Instructions to follow » Given these entries, repeat exactly the lines starting with the one that has "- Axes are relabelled" and going on through the one that has "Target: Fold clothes", both included, but none of the pictures.

Saved data entries »
>>>

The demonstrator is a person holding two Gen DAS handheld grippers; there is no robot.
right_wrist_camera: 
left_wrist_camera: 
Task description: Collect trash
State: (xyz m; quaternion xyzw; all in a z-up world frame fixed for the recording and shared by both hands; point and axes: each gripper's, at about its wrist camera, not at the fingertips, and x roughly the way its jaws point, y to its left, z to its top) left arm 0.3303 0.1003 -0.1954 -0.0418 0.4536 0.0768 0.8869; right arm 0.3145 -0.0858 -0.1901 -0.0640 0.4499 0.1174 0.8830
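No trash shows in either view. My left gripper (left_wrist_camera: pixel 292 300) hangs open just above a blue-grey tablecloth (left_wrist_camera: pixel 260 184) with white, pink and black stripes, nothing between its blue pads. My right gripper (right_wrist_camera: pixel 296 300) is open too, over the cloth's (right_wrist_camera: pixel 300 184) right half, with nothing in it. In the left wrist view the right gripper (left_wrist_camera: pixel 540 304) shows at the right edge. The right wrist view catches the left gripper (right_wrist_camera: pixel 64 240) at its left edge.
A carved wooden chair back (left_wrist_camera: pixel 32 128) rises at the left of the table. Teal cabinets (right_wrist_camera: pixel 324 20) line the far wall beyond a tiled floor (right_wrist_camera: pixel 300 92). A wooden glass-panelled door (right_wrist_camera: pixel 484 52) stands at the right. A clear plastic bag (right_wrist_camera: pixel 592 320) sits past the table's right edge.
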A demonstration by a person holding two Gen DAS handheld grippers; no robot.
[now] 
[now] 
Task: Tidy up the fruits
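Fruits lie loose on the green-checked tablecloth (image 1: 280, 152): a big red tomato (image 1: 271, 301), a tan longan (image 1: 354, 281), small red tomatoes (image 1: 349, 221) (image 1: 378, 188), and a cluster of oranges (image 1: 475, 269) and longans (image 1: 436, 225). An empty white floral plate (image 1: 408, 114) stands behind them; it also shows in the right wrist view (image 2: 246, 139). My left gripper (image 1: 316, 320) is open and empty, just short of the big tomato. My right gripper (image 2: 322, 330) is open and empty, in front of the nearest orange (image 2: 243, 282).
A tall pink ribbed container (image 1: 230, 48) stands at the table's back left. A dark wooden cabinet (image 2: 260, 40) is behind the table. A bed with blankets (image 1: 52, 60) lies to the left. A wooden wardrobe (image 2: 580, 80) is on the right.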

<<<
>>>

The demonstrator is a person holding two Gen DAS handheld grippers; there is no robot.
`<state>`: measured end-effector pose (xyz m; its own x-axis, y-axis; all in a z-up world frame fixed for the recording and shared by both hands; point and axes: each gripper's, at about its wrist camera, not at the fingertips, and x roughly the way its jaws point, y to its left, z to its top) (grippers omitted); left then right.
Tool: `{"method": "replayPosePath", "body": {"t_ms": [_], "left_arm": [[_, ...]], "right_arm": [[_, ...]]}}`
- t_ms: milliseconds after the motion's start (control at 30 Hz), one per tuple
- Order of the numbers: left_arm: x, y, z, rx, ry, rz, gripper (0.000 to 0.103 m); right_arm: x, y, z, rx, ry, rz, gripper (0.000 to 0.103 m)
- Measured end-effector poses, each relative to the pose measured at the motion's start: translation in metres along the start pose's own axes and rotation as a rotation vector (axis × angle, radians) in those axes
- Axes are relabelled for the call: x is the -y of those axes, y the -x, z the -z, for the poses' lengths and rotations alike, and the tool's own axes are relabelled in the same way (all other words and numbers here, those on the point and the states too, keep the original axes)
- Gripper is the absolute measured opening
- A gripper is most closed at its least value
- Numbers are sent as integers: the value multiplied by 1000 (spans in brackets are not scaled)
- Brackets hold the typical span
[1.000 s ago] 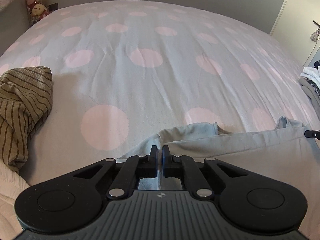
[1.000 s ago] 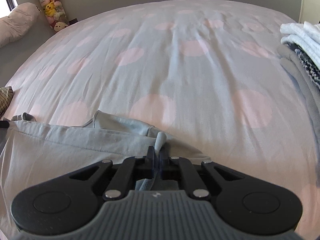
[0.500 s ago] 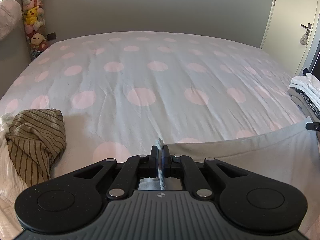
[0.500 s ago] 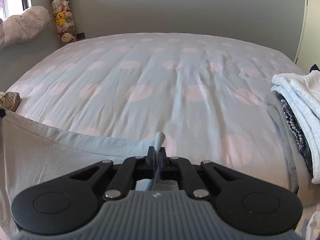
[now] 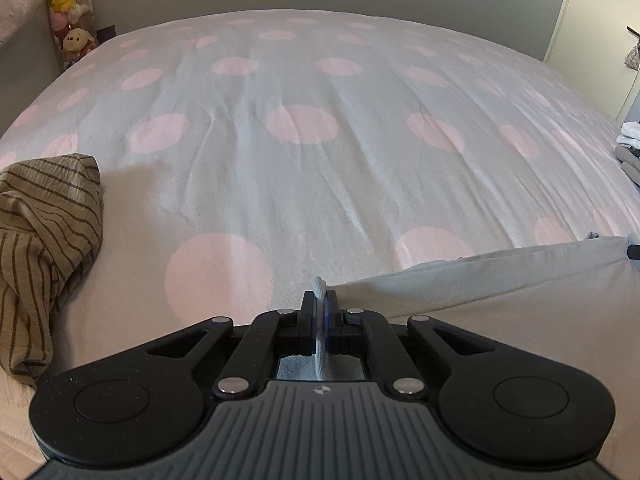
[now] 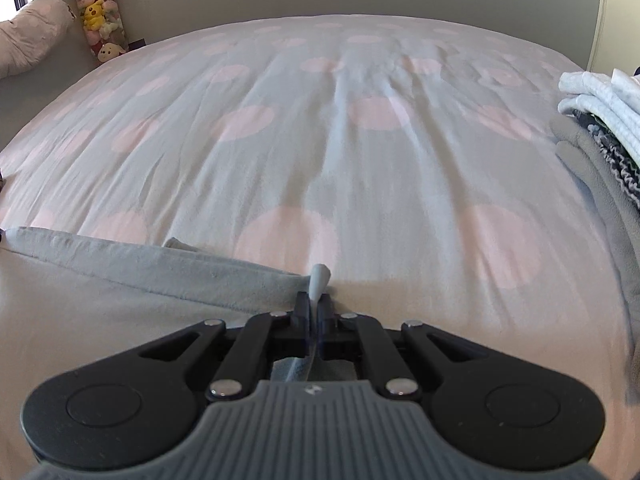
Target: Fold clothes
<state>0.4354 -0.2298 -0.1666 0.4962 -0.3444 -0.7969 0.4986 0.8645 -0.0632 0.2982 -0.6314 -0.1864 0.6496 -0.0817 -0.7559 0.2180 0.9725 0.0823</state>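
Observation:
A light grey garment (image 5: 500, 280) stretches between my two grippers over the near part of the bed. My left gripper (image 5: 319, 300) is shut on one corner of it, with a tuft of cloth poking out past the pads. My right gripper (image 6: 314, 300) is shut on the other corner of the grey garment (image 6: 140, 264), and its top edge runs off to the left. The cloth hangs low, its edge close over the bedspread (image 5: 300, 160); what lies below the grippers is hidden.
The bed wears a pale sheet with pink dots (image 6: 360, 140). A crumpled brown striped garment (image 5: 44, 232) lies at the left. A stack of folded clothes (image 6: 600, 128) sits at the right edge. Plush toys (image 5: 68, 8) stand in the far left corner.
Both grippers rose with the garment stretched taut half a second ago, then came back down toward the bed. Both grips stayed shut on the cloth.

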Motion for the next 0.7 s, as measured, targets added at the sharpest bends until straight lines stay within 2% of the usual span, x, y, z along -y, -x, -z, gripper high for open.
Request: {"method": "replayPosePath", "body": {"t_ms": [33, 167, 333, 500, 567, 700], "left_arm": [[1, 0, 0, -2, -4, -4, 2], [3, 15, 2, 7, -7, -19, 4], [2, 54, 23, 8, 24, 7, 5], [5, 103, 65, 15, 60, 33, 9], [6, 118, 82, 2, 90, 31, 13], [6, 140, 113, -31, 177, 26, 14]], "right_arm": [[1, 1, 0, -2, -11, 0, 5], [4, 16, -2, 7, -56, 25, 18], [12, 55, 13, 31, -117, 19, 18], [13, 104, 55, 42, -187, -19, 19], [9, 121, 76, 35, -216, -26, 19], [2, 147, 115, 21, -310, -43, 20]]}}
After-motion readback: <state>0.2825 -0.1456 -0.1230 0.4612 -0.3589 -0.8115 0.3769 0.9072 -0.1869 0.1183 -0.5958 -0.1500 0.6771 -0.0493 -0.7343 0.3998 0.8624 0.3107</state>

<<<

Answer area »
- Axes are relabelled for the call: x is the -y of those axes, y the -x, z the -z, for the poses' lengths and rotations alike, and the tool's own axes are relabelled in the same way (all other words and numbers here, those on the point and the states too, keep the original axes)
- Gripper is the absolute measured opening
- A gripper is most closed at its least value
- Numbers are sent as integers: the value multiplied by 1000 (spans in brackets are not scaled)
- Brackets hold the typical span
[1.000 s ago] 
[1.000 s ago] 
[0.500 s ago] 
[0.500 s ago] 
[now] 
[now] 
Target: Fold clothes

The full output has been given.